__What is needed__.
Down to the final line, write out the material beneath exactly, without pictures.

__Material provided__.
- - - - - - -

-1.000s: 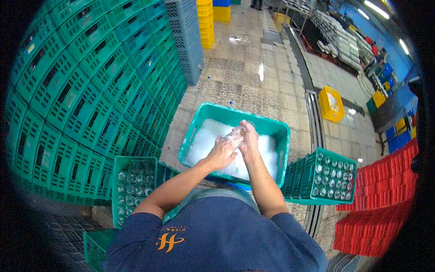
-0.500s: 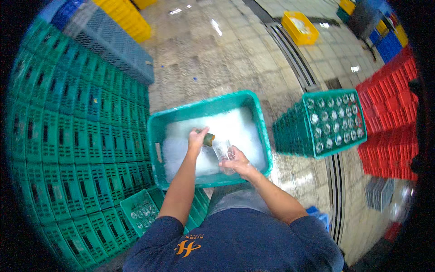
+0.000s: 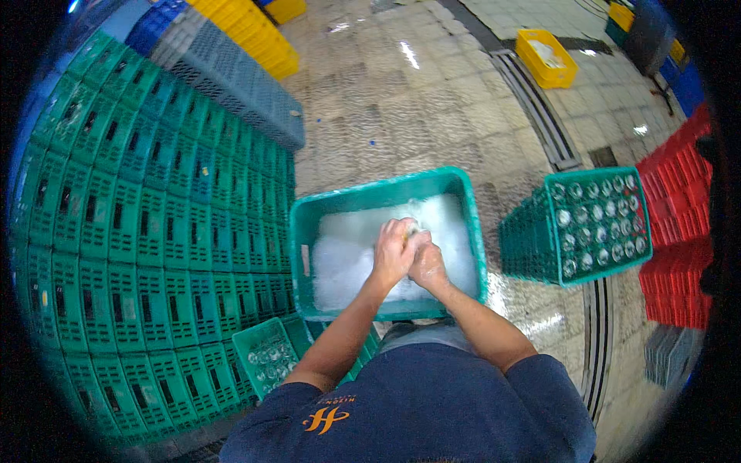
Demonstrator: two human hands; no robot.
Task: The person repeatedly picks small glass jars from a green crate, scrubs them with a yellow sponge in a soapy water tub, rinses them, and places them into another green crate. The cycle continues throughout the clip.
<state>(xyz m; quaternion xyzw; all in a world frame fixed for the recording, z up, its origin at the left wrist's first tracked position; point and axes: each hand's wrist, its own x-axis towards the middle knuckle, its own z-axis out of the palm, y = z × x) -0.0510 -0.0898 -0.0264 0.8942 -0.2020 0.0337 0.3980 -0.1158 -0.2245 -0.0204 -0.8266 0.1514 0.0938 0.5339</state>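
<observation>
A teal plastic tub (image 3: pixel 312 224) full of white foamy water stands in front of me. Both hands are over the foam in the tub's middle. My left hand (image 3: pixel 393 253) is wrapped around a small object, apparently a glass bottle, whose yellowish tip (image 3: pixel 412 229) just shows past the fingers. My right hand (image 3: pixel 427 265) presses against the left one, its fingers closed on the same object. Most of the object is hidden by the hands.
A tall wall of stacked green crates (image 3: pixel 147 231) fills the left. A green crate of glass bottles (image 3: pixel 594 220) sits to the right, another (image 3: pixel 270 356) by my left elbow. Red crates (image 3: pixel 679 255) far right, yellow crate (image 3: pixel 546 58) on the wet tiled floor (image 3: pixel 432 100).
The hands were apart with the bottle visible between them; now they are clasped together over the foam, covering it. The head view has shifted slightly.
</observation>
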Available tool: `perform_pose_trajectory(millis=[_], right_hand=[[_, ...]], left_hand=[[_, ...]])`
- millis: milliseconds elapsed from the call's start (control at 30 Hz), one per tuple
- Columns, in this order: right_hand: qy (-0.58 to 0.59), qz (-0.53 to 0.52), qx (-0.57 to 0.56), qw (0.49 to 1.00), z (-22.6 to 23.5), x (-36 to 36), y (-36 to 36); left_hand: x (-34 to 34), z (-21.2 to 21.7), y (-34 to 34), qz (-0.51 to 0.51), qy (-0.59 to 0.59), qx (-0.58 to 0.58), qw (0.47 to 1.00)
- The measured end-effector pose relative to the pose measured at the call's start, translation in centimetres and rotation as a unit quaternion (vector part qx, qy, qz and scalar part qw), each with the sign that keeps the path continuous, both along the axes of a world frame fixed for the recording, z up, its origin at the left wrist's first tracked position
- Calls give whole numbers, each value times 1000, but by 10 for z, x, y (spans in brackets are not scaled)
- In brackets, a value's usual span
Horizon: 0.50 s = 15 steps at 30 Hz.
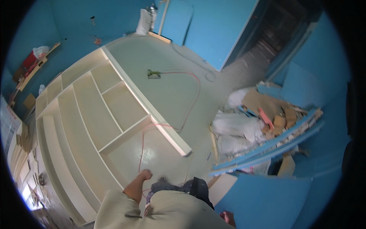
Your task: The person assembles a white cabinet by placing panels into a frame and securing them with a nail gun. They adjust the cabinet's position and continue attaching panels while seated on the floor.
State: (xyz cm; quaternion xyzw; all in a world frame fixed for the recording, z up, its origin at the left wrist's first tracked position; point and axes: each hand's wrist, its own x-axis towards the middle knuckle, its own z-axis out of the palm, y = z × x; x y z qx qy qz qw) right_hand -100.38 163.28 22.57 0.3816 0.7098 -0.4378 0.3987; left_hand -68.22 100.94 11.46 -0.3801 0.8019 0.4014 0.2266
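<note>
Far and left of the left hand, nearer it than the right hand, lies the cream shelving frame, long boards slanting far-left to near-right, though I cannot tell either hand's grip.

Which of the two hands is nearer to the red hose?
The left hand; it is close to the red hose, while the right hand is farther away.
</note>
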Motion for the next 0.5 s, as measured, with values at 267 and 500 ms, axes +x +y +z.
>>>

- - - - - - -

__Answer to the exercise__.
-1.000s: 
-0.500s: 
+0.000s: 
Demonstrator: two human hands; no robot.
Task: The person repeatedly picks small glass jars from a green crate, scrubs them with a yellow sponge in a soapy water tub, rinses them, and places them into another green crate. The cycle continues throughout the clip.
<state>(xyz m; quaternion xyzw; all in a world frame fixed for the recording, z up, its origin at the left wrist's first tracked position; point and axes: each hand's wrist, its own x-axis towards the middle knuckle, its own z-axis out of the palm, y = z × x) -0.0510 -0.0898 -0.0264 0.8942 -0.2020 0.0337 0.3980 -0.1158 -0.2245 -0.0204 -0.8266 0.1514 0.0938 0.5339</state>
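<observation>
A teal plastic tub (image 3: pixel 312 224) full of white foamy water stands in front of me. Both hands are over the foam in the tub's middle. My left hand (image 3: pixel 393 253) is wrapped around a small object, apparently a glass bottle, whose yellowish tip (image 3: pixel 412 229) just shows past the fingers. My right hand (image 3: pixel 427 265) presses against the left one, its fingers closed on the same object. Most of the object is hidden by the hands.
A tall wall of stacked green crates (image 3: pixel 147 231) fills the left. A green crate of glass bottles (image 3: pixel 594 220) sits to the right, another (image 3: pixel 270 356) by my left elbow. Red crates (image 3: pixel 679 255) far right, yellow crate (image 3: pixel 546 58) on the wet tiled floor (image 3: pixel 432 100).
The hands were apart with the bottle visible between them; now they are clasped together over the foam, covering it. The head view has shifted slightly.
</observation>
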Available tool: `perform_pose_trajectory(millis=[_], right_hand=[[_, ...]], left_hand=[[_, ...]])`
- millis: milliseconds elapsed from the call's start (control at 30 Hz), one per tuple
- Columns, in this order: right_hand: qy (-0.58 to 0.59), qz (-0.53 to 0.52), qx (-0.57 to 0.56), qw (0.49 to 1.00), z (-22.6 to 23.5), x (-36 to 36), y (-36 to 36); left_hand: x (-34 to 34), z (-21.2 to 21.7), y (-34 to 34), qz (-0.51 to 0.51), qy (-0.59 to 0.59), qx (-0.58 to 0.58), qw (0.47 to 1.00)
- The measured end-effector pose relative to the pose measured at the call's start, translation in centimetres and rotation as a unit quaternion (vector part qx, qy, qz and scalar part qw), each with the sign that keeps the path continuous, both along the axes of a world frame fixed for the recording, z up, its origin at the left wrist's first tracked position
- Calls give whole numbers, each value times 1000, but by 10 for z, x, y (spans in brackets are not scaled)
- In brackets, a value's usual span
Horizon: 0.50 s = 15 steps at 30 Hz.
Your task: The person assembles a white cabinet by placing panels into a frame and securing them with a nail gun. They adjust the cabinet's position and continue attaching panels while seated on the floor.
State: (xyz cm; quaternion xyzw; all in a world frame fixed for the recording, z up, its origin at the left wrist's first tracked position; point and axes: each hand's wrist, its own x-axis towards the middle knuckle, its own z-axis out of the palm, y = z × x; x y z qx qy qz qw) right_hand -100.38 163.28 22.57 0.3816 0.7098 -0.4378 0.3987; left_hand -68.22 100.94 11.46 -0.3801 0.8019 0.4014 0.2266
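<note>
Far and left of the left hand, nearer it than the right hand, lies the cream shelving frame, long boards slanting far-left to near-right, though I cannot tell either hand's grip.

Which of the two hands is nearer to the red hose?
The left hand; it is close to the red hose, while the right hand is farther away.
</note>
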Motion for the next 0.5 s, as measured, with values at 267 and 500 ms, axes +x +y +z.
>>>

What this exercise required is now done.